Iran Tolak Negosiasi dengan AS, Araqchi: Perang Akan Berlanjut

iran-tolak-negosiasi-dengan-as-araqchi-perang-akan-berlanjut . (net)

Tridinews.com - Pemerintah Iran memberi sinyal bahwa konflik dengan Amerika Serikat dan Israel berpotensi berlangsung lebih lama dari yang diperkirakan.

Indikasi tersebut muncul setelah Menteri Luar Negeri Iran Abbas Araqchi menyatakan bahwa negosiasi dengan Amerika Serikat tidak lagi menjadi agenda pemerintah Iran.

Dalam wawancara dengan PBS, Araqchi mengatakan Iran tidak memiliki rencana untuk kembali membuka dialog dengan Washington dalam waktu dekat.

“Saya rasa isu dialog atau negosiasi dengan Amerika tidak akan kembali ke agenda kita lagi, karena kita telah memiliki pengalaman yang sangat pahit dalam bernegosiasi dengan Amerika,” ujarnya.

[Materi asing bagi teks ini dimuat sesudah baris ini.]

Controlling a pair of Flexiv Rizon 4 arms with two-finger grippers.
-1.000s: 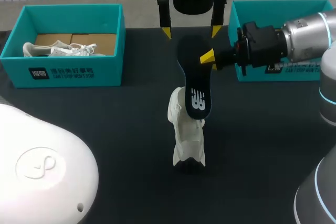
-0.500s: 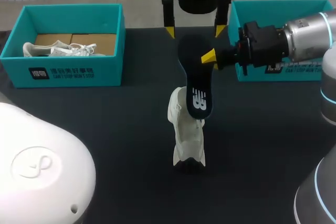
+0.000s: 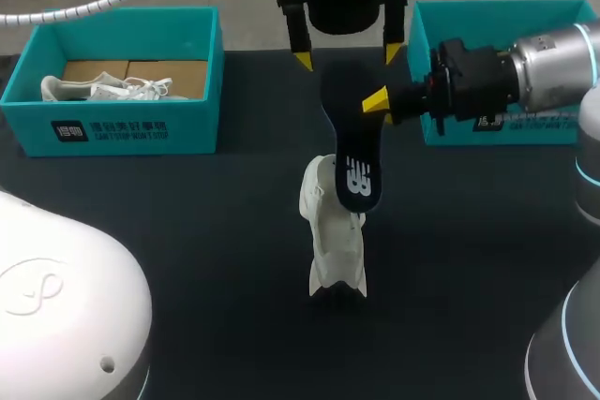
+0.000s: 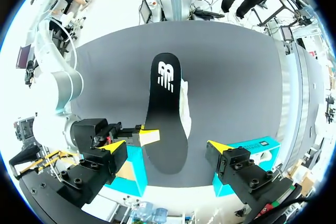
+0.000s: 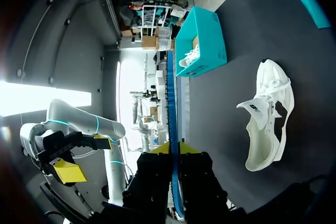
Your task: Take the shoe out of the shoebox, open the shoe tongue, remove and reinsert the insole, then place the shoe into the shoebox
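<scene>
**Insole poised over the shoe: feed it in, don't drop it**

Right fingers (image 3: 375,100) are clamped on the dark insole (image 3: 349,138), one on each face at its side edge, above its midpoint. The insole hangs steeply tilted over mid-counter. Left fingers (image 4: 113,146) are apart, straddling the insole's upper end toward the far edge without touching it. The white shoe (image 3: 333,231) sits near the counter's middle, unheld, with its tongue pulled open in the right wrist view. From the head view, the insole's printed lower end overlaps the shoe's collar. Whether they touch, cannot tell.

Judgement: reinsertion is the step in hand.
- The lower end must enter the opening under the tongue, not ride over it.
- Lay the insole toward the shoe's length before pushing, or it will likely buckle.
- The shoe looks light and may skid or tip, so the left fingers would serve better steadying it.
- Hold the clamp until the insole seats.
</scene>
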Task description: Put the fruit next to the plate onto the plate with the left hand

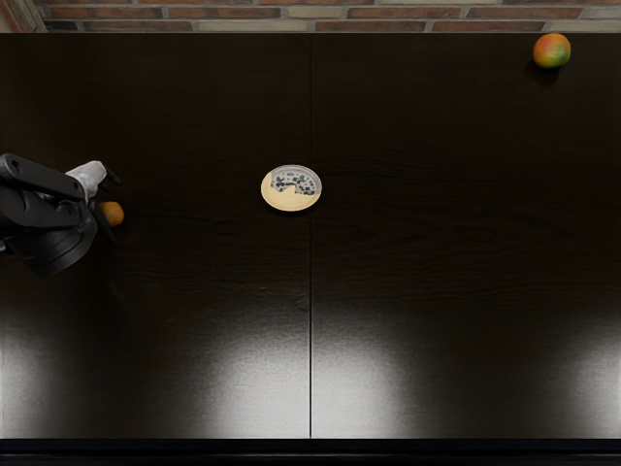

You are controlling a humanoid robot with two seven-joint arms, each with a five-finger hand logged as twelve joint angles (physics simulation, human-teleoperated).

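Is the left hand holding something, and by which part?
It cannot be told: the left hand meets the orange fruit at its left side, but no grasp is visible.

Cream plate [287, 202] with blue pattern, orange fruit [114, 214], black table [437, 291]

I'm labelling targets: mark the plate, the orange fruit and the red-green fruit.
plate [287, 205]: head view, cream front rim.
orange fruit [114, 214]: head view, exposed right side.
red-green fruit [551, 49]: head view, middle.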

Iran siap lanjutkan serangan

Araqchi menegaskan bahwa Iran akan terus melanjutkan serangan balasan terhadap Amerika Serikat dan Israel.

Menurutnya, operasi militer Iran, termasuk peluncuran rudal, akan tetap dilakukan selama konflik masih berlangsung.

“Peluncuran rudal kita terus berlanjut, dan kita siap untuk melanjutkan serangan rudal terhadap mereka selama diperlukan dan kapan pun dibutuhkan,” katanya.

Ia juga menyebut banyak pihak kini menunggu pidato dari Pemimpin Tertinggi Iran yang baru, Mojtaba Khamenei, yang menggantikan ayahnya Ali Khamenei setelah tewas dalam serangan militer sebelumnya.

Tuduh AS dan Israel serang warga sipil

Araqchi menuduh Amerika Serikat dan Israel melakukan serangan secara membabi buta terhadap wilayah sipil di Iran.

Ia menyebut sejumlah fasilitas sipil seperti kawasan permukiman, rumah sakit, dan sekolah menjadi sasaran serangan udara.

Menurutnya, serangan militer tersebut juga menewaskan banyak warga sipil, termasuk puluhan siswi sekolah di wilayah Minab.

Iran klaim rencana AS gagal

Dalam pernyataannya, Araqchi juga menilai rencana awal Amerika Serikat untuk memenangkan perang dengan cepat tidak berhasil.

Ia menilai Washington sebelumnya memperkirakan perubahan kekuasaan di Iran bisa terjadi hanya dalam beberapa hari.

“Mereka mengira bahwa dalam dua atau tiga hari mereka dapat mencapai perubahan rezim dan memperoleh kemenangan yang cepat dan bersih, tetapi mereka tidak berhasil,” kata Araqchi.

Menurutnya, strategi yang kini dijalankan Amerika Serikat juga belum menunjukkan hasil yang jelas.

Biaya perang AS membengkak

Di sisi lain, laporan media The Washington Post menyebut militer Amerika Serikat menghabiskan amunisi senilai sekitar 5,6 miliar dolar AS atau sekitar Rp94,4 triliun hanya dalam dua hari pertama serangan terhadap Iran.

Para pejabat Amerika menyebut angka tersebut menunjukkan tingginya biaya operasi militer yang sedang berlangsung.

Pemerintah Amerika Serikat bahkan disebut sedang mempertimbangkan untuk mengajukan tambahan anggaran militer kepada Kongres Amerika Serikat guna mendukung operasi militer yang berlanjut di Timur Tengah.

Namun rencana permintaan anggaran tambahan tersebut diperkirakan akan menghadapi penolakan dari sebagian anggota legislatif, khususnya dari Partai Demokrat.